Problem statement:
Lines in the listing below may contain the word "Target". State how many do, and nothing more.

○ ○ ○ ○ ○

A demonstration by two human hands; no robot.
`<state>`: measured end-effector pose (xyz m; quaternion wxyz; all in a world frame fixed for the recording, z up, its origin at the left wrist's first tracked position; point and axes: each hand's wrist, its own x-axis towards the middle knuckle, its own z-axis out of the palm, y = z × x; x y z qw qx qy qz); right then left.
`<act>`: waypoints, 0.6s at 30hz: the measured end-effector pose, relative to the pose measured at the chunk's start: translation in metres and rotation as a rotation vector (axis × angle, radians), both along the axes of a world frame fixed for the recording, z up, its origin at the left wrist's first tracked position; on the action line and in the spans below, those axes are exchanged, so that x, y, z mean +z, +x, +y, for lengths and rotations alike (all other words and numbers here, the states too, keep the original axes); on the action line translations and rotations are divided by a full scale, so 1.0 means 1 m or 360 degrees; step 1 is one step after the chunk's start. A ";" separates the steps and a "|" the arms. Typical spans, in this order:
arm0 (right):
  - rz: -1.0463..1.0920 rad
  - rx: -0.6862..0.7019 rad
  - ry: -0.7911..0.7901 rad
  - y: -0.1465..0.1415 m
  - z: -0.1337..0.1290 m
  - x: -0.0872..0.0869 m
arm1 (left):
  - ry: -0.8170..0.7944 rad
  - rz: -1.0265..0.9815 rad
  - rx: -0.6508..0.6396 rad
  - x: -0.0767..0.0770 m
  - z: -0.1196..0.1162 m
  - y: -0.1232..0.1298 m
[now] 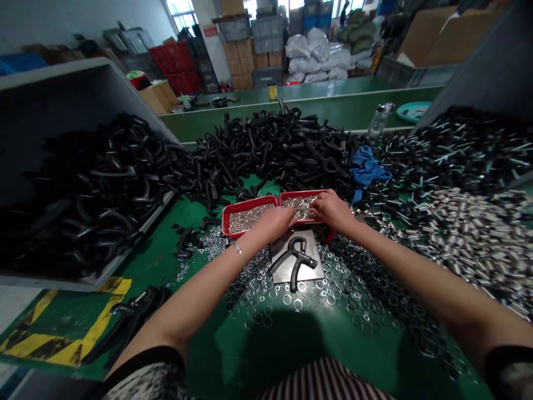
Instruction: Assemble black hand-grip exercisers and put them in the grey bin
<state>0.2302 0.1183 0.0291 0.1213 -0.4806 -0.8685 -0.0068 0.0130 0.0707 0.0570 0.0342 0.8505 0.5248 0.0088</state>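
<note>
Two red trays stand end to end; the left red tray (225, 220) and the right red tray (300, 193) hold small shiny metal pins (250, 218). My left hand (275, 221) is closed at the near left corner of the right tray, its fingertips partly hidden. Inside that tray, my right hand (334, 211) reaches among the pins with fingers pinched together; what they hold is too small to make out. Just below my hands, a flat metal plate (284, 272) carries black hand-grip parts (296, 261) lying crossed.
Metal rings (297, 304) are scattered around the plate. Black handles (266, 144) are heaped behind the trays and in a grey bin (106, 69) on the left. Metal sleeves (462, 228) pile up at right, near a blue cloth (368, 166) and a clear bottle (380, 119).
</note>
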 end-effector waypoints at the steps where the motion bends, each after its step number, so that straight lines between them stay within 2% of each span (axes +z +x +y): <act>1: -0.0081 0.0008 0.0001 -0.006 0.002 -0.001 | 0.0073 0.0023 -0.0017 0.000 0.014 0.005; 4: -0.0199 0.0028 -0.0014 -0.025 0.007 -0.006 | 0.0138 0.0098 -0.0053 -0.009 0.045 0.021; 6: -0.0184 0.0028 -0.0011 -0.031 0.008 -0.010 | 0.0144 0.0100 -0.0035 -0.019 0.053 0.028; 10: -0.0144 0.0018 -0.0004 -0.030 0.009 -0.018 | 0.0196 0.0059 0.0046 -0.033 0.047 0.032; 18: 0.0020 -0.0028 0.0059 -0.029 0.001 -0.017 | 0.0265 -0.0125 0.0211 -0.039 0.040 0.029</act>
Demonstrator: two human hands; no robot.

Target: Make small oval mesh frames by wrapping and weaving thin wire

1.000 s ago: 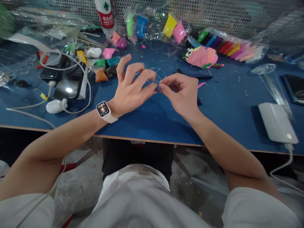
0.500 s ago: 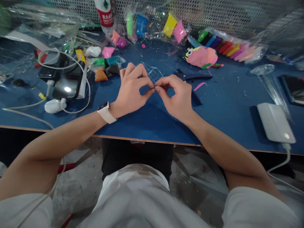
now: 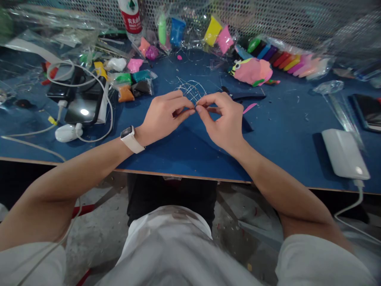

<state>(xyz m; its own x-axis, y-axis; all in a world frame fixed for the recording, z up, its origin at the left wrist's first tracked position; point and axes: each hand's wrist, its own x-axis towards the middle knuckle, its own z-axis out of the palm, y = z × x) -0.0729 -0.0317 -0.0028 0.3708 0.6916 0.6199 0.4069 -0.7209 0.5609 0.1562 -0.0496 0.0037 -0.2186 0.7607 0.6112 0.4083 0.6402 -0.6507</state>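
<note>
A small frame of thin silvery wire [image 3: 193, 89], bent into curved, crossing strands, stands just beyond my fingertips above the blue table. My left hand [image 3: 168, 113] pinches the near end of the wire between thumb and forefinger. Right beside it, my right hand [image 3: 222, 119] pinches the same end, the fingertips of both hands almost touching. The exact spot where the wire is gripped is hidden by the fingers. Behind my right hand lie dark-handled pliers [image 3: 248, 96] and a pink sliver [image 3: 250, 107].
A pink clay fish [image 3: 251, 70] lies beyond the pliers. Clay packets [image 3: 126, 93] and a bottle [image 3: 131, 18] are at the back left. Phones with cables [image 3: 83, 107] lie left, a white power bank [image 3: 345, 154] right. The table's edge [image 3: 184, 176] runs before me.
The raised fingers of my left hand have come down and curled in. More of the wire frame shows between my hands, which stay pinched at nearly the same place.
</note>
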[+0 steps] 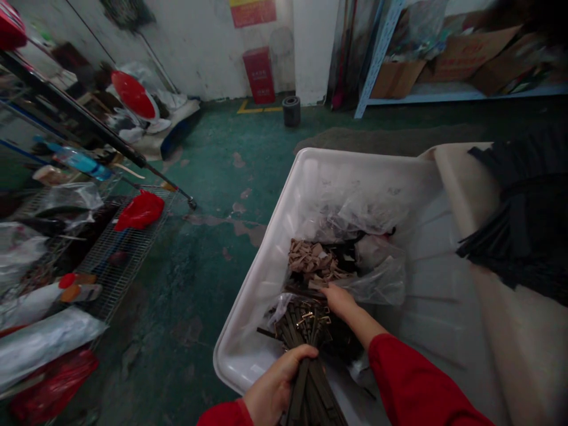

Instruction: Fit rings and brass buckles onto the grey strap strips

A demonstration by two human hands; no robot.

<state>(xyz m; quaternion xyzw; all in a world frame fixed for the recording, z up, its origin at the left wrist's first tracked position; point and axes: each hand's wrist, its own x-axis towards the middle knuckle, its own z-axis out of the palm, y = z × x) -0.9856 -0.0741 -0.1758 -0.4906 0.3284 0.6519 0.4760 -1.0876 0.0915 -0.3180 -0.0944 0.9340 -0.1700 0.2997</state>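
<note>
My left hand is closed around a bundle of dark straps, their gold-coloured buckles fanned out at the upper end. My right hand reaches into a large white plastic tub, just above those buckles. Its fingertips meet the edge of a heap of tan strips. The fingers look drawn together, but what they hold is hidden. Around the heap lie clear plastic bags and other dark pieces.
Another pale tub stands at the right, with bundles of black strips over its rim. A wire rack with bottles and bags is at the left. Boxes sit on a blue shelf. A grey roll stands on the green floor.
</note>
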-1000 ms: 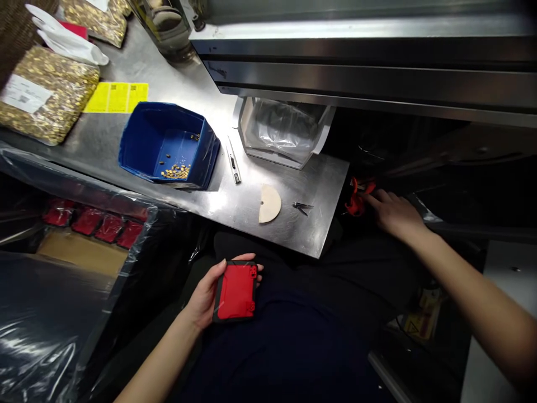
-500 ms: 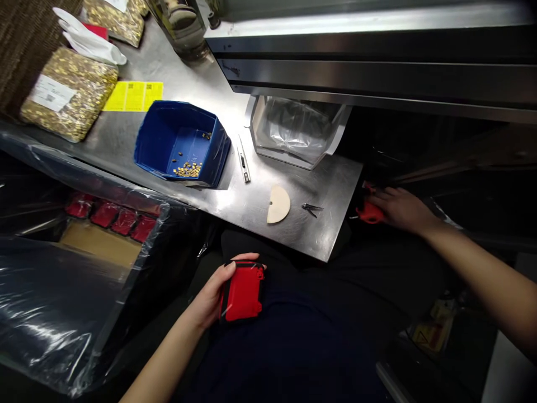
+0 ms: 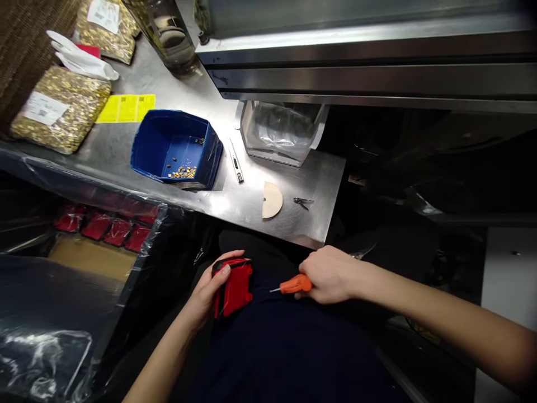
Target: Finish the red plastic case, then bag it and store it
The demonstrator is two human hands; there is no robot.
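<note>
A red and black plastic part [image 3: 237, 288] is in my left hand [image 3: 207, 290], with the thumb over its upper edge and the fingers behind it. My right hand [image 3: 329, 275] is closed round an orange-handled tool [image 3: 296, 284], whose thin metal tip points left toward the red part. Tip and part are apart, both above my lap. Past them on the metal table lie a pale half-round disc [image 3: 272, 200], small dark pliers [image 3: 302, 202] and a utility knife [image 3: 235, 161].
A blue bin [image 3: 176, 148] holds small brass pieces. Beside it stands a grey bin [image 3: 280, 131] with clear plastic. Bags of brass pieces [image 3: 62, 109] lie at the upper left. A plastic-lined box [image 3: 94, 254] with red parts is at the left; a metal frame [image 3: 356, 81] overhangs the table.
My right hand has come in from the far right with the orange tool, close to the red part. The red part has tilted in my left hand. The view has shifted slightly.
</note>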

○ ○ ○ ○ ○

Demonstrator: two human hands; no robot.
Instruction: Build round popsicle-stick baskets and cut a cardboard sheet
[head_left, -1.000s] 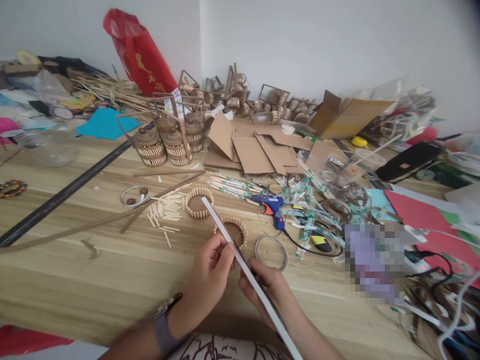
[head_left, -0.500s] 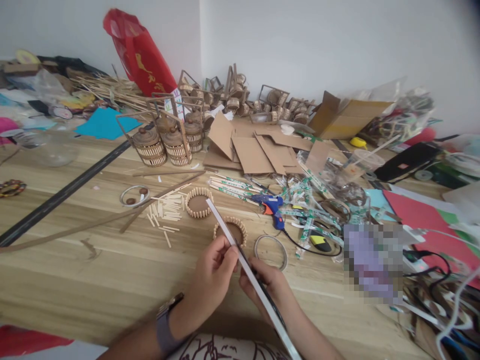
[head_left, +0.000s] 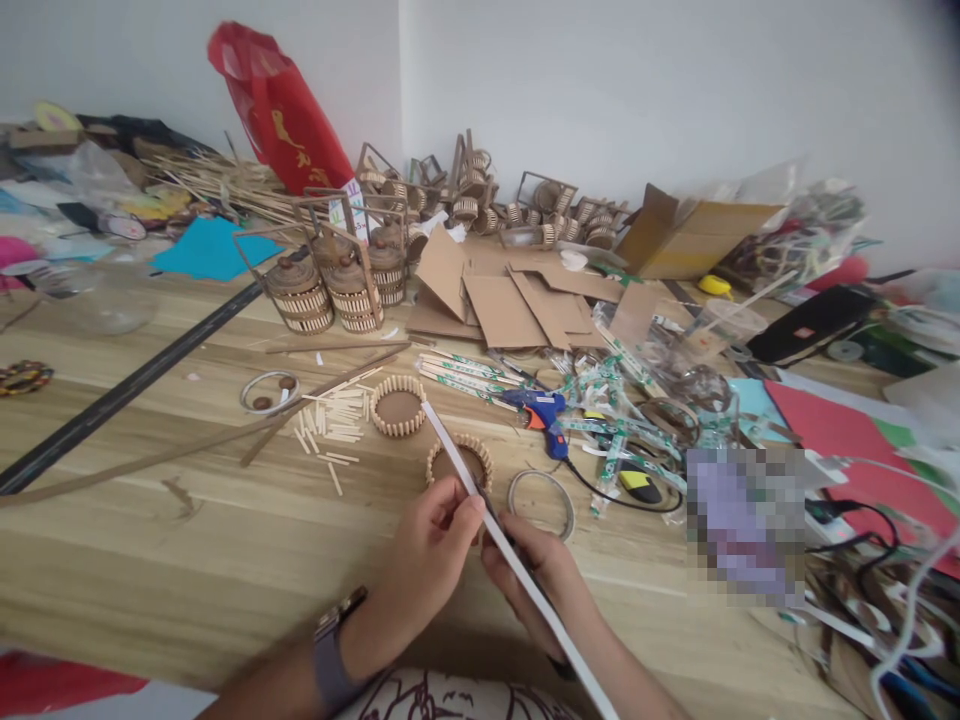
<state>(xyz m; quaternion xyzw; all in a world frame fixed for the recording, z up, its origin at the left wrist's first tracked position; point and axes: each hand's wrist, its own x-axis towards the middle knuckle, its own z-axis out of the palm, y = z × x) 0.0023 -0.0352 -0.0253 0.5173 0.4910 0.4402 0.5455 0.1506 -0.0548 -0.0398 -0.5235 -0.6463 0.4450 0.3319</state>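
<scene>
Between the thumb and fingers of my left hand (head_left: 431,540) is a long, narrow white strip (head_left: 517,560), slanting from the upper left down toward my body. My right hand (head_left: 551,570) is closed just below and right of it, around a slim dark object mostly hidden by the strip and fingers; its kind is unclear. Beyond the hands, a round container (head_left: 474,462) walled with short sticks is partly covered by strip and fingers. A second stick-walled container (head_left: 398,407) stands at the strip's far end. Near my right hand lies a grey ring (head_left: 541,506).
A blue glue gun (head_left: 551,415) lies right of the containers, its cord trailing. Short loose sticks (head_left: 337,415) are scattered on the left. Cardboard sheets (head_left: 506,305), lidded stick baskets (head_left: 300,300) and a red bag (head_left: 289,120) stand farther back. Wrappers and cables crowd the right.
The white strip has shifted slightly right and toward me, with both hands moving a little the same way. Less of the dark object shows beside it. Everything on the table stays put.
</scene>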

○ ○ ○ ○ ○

Your response:
2